Das Bundesverwaltungsgericht beschließt durch die Richterin Mag.a Katharina BAUMGARTNER über die Beschwerde des XXXX , geboren am XXXX , Staatsangehöriger von Bosnien und Herzegowina, vertreten durch den Rechtsanwalt Mag. Michael-Thomas REICHENVATER, gegen den Bescheid des Bundesamts für Fremdenwesen und Asyl vom XXXX .07.2020, Zl.
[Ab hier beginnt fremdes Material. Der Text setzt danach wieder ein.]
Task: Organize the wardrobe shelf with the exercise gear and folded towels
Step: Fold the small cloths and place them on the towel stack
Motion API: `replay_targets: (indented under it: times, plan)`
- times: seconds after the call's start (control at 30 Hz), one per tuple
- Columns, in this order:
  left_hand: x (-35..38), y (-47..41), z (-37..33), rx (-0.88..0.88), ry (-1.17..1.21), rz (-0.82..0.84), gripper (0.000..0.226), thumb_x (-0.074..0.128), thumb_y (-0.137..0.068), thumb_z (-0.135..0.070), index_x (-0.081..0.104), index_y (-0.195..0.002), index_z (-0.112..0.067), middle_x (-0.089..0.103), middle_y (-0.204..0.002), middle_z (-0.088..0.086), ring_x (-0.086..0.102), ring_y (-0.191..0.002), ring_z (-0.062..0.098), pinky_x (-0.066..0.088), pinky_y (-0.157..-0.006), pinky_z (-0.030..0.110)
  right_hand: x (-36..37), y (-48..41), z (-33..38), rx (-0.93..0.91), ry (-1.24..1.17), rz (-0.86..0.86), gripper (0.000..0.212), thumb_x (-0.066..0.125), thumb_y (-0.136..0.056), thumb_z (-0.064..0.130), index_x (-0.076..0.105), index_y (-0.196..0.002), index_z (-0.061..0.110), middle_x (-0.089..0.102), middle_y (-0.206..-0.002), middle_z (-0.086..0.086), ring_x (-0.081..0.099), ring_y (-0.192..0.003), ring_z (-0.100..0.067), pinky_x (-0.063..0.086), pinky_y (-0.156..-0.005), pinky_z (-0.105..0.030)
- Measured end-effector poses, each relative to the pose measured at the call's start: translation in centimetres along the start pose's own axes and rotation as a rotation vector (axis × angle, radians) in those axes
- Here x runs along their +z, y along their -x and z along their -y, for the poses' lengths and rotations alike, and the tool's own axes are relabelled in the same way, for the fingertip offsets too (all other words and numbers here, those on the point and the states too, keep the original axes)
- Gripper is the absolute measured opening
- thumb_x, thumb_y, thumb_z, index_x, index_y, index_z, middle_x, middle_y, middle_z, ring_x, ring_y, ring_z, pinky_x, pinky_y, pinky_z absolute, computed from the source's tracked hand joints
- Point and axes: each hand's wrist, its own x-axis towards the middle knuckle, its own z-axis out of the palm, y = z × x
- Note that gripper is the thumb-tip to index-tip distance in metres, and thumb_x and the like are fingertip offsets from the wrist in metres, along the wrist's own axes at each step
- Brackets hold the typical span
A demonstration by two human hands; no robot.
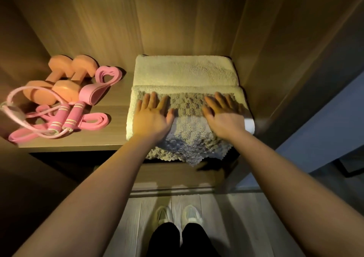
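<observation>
On the right side of the wooden shelf (102, 138) lie two folded cream towels, one at the back (185, 69) and one in front (132, 114). A textured grey cloth (187, 138) is spread over the front towel, its edge hanging past the shelf's front. My left hand (151, 116) and my right hand (222, 114) both lie flat on the grey cloth, fingers spread, palms down. On the shelf's left are two orange dumbbells (65, 77), a pink jump rope with two handles (65, 120), and pink resistance bands (104, 79).
Wooden wardrobe walls close the shelf at the back, left and right. A lower shelf edge (177, 176) shows under the cloth. Below it are a pale plank floor and my feet in light shoes (177, 215).
</observation>
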Motion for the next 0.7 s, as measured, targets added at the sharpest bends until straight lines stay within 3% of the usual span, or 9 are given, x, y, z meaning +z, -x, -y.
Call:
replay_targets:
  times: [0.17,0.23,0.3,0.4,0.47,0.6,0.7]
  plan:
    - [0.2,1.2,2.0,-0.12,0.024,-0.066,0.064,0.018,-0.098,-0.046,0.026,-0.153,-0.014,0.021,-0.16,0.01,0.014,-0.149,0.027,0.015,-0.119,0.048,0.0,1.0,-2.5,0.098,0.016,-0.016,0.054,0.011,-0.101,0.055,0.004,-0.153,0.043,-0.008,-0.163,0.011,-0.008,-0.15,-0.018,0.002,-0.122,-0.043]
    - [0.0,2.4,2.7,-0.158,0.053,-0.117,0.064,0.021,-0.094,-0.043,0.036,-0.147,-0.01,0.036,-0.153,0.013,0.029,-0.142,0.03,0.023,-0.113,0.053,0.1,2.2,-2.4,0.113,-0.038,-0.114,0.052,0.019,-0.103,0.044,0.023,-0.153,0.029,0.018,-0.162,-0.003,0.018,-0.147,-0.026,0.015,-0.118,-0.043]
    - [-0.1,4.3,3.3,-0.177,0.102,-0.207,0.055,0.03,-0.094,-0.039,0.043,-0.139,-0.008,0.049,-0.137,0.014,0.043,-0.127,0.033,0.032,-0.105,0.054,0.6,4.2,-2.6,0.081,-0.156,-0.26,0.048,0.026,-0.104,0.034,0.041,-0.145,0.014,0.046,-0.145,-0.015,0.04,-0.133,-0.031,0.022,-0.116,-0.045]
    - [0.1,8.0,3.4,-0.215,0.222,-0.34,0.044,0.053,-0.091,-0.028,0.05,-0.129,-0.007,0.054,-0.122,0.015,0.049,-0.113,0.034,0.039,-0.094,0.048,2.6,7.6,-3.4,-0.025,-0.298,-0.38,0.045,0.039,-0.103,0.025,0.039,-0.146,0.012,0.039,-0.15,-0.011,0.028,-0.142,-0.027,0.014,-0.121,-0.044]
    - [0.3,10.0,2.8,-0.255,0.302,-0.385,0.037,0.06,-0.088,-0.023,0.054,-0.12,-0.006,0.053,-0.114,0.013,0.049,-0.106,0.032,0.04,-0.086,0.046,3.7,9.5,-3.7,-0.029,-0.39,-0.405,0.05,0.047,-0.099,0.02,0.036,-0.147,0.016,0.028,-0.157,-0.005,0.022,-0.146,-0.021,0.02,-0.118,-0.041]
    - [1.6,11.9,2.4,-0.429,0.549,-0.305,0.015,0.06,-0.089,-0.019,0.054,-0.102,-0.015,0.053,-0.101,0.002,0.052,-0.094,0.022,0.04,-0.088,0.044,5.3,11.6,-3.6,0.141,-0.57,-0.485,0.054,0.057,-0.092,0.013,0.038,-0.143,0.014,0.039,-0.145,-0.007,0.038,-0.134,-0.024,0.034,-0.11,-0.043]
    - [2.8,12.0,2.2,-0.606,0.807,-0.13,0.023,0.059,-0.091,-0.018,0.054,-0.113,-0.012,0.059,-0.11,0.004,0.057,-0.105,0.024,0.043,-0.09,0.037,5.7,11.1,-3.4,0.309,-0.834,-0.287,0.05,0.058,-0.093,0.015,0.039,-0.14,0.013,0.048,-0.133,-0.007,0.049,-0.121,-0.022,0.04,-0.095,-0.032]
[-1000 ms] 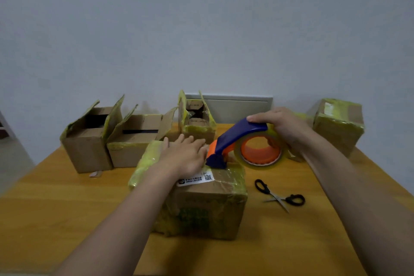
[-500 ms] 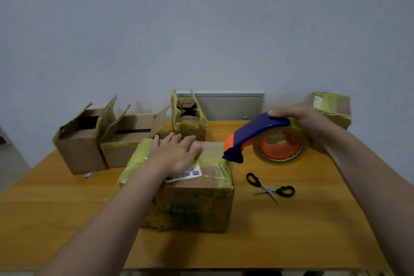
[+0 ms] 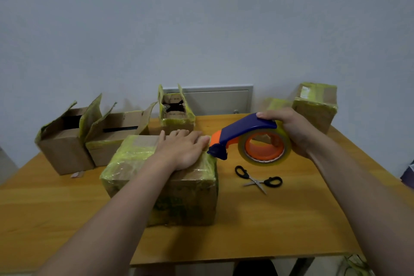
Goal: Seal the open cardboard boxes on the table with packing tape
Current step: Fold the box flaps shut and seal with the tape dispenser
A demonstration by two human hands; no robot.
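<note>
A closed cardboard box [image 3: 183, 195] wrapped in yellowish tape stands in the middle of the wooden table [image 3: 280, 226]. My left hand [image 3: 182, 147] lies flat on its top, fingers straight. My right hand [image 3: 291, 129] grips a blue and orange tape dispenser [image 3: 248, 139] holding a roll of clear tape. The dispenser hangs in the air just right of the box, its blade end close to the box's top right corner. Three boxes with raised flaps stand behind: one at the far left [image 3: 61, 141], one beside it [image 3: 112, 136], a small one [image 3: 175, 112] in the back middle.
Black-handled scissors [image 3: 257, 180] lie on the table right of the box. A taped closed box [image 3: 313, 105] stands at the back right corner. A grey panel [image 3: 215, 101] sits on the wall behind. The table's front edge runs below my forearms.
My right hand lifted the dispenser off the box top and drew it to the right, then brought its blade end back near the box corner. My left hand stays pressed on the box.
</note>
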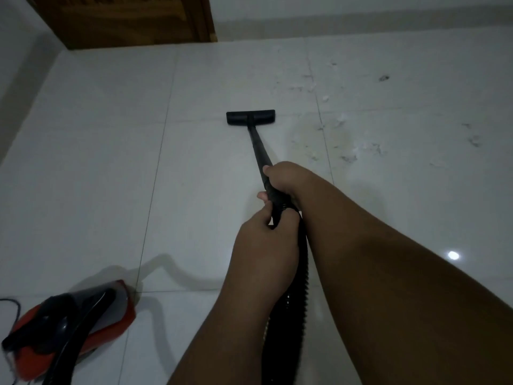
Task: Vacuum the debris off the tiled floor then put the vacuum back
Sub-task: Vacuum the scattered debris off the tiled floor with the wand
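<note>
Head view — hands (pixel 263 240) (pixel 283 179) grip wand (pixel 256 145) — nozzle (pixel 250 118) ahead.

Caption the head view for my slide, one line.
Left hand and right hand grip the vacuum wand, its nozzle on the tiled floor left of the debris; red canister at lower left.

Our right hand (pixel 286 179) and left hand (pixel 263 243) cover the upper end of the wand (pixel 256 145). Our forearms hide much of the hose (pixel 302 276), which leaves the bottom edge. The cord (pixel 14 303) is cut at the left edge, the door (pixel 125 20) at the top. We cannot tell what the debris (pixel 341 120) is.
</note>
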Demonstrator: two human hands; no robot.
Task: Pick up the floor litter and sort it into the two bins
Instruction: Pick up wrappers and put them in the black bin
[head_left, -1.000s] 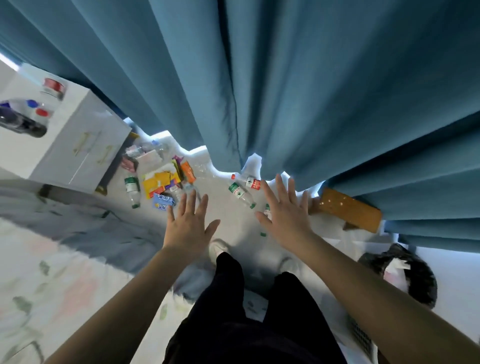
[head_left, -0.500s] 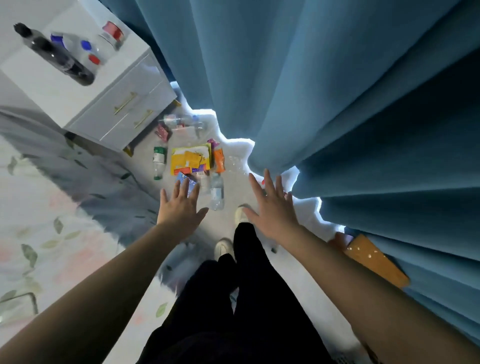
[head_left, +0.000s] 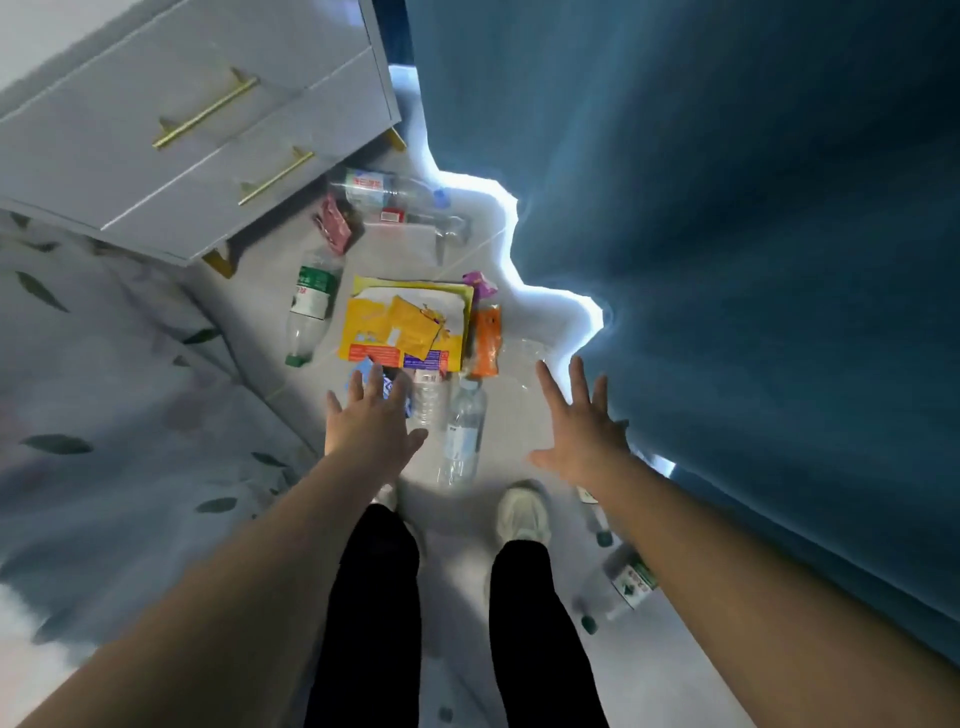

XXXX , betreffend die Erlassung einer Rückkehrentscheidung samt Einreiseverbot:

A)       Der Antrag, der Beschwerde die aufschiebende Wirkung zuzuerkennen, wird als unzulässig zurückgewiesen.

B)       Der Beschwerde wird insofern Folge gegeben, als der angefochtene Bescheid gemäß § 28 Abs 3 VwGVG aufgehoben und die Angelegenheit zur Erlassung eines neuen Bescheids an das Bundesamt für Fremdenwesen und Asyl zurückverwiesen wird.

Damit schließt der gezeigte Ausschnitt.